The programme began at around 10 in the morning.  The cool breeze wafted the poignant notes of the Sarangi past the blooming flowers all around us and wove them through the heavy-leaved trees that formed a canopy above. As the performer slid his bow over the strings to coax out note after note of the deliciously tender and sensuous ragas that he had chosen for the occasion, the  atmosphere in the gathering became charged with the sense of romance and abandon. We were a group of predominantly young people – students and young faculty – come out to celebrate Holi in large numbers. The convivial playing with colours began even during the intermission, interspersed with hot chai served in earthen cups.  By the time the concert resumed, everyone returning to their seats was in a state of collective intoxication with the simple fun of this beautiful festival of bonding and togetherness.  That day Pandit Ram Narain, an inspired performer at the best of times,  played like one possessed.  In a way that I have never before nor since heard him perform.  The concert went on for hours well beyond its original programme,  and like the musician the audience, too, lost track of time.  That Holi was one of the more memorable markers of my life as a young person.  

The present

All these years later, this spring, I began to feel a restless desire to play Holi again.  A lot of it had to do with being resident in northern India again –  the cultural homeland of Holi – after a gap of several decades.  In my growing-up years we had lived for much of the time in northern India, and it was easy to imperceptibly imbibe an understanding of Holi as a festival rich in overtones. 

At the most basic and popular level, it is a festival of playing with  colours, with  children everywhere enjoying it most for just this aspect.  Metaphorically, it is a replay of Krishna’s love-play with the hundreds of girls of Vrindavan who were in love with him.  Celebrated by the most sensuous poetry composed in the dialect of the region of Vrindavan – Braj – and set to classical spring-time ragas,  Holi comes alive to the young at heart through this medium.   Philosophically and spiritually, the key concepts here are “love” and “play”.  The Vaishanava belief is that the path to reaching god (personified as Krishna) and experiencing divine bliss,  is one of loving devotion (bhakti) to Krishna.   The manner of expressing this love is through chanting Krishna’s name – through music and dance – with a sense of joyous and total abandon.  In other words, a direct and unconditional communication and identification with the object of love, unconstrained  by ritual and dogma.

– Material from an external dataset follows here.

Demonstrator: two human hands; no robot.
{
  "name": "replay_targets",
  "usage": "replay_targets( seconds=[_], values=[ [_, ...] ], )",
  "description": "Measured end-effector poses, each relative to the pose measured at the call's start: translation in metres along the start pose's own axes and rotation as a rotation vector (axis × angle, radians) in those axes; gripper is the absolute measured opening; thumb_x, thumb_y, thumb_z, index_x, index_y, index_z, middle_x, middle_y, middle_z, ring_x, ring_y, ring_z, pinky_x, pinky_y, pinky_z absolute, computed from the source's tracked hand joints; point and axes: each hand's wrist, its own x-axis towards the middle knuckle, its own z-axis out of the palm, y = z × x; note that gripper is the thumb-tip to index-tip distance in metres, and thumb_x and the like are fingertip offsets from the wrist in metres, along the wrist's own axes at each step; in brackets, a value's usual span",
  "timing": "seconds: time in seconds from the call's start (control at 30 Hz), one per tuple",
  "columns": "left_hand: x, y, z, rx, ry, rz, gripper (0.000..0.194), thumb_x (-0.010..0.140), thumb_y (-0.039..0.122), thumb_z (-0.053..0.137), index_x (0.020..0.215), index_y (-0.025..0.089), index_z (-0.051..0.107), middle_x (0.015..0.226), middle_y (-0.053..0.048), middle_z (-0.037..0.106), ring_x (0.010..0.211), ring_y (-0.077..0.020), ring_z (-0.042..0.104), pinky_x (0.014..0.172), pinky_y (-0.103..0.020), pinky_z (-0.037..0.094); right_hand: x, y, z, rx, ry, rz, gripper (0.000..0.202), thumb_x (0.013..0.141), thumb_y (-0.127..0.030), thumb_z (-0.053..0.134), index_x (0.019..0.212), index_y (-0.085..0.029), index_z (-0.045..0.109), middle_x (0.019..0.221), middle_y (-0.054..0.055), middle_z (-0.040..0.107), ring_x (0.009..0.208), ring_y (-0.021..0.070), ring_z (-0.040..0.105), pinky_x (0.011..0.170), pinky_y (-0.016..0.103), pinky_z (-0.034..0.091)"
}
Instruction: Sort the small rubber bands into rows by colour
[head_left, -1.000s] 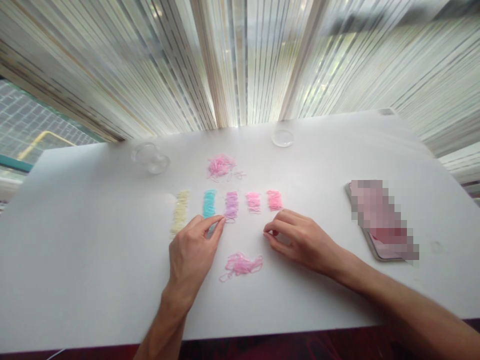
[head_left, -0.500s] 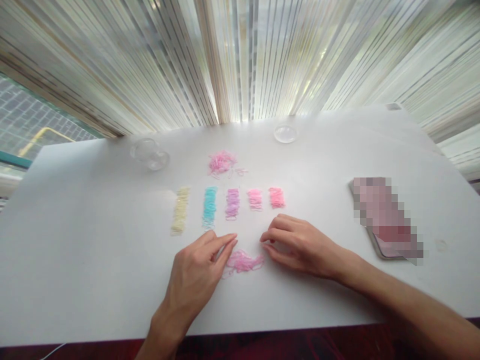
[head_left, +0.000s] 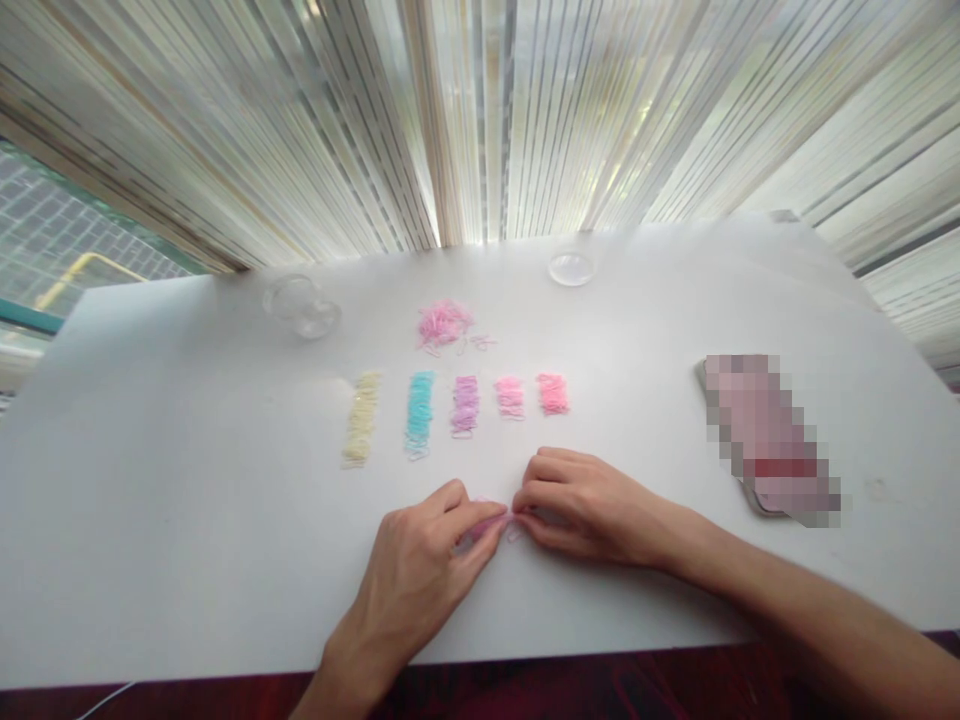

The social interpretation – practice – of the above concepts takes many forms.  It becomes an expression of erotic love between romantic partners, a desi Valentine’s Day.  Outside of romantic relationships, exchanging colours becomes symbolic of friendship, the renewing of relationships, the reaffirming of bonds.   Holi  also provides a space in the year where people can set aside their egos and enmities. To exchange colours with one’s enemies or with persons with whom one has stressful relationships, becomes symbolic of burying differences and grudges and starting afresh. A healing balm. A cohesive exchange.

With everyone in the community playing Holi and camouflaged in bright colours and, thereby, losing their individual identity so to say, Holi also plays the symbolic role of an equaliser. The lowering of social barriers in an otherwise acutely hierarchical and caste/class-divided society.  At least for this one day it opens up the possibility of  “absence of difference”.  On this day, neither caste nor class is supposed to count, and one is expected to greet all persons as friends and well wishers. 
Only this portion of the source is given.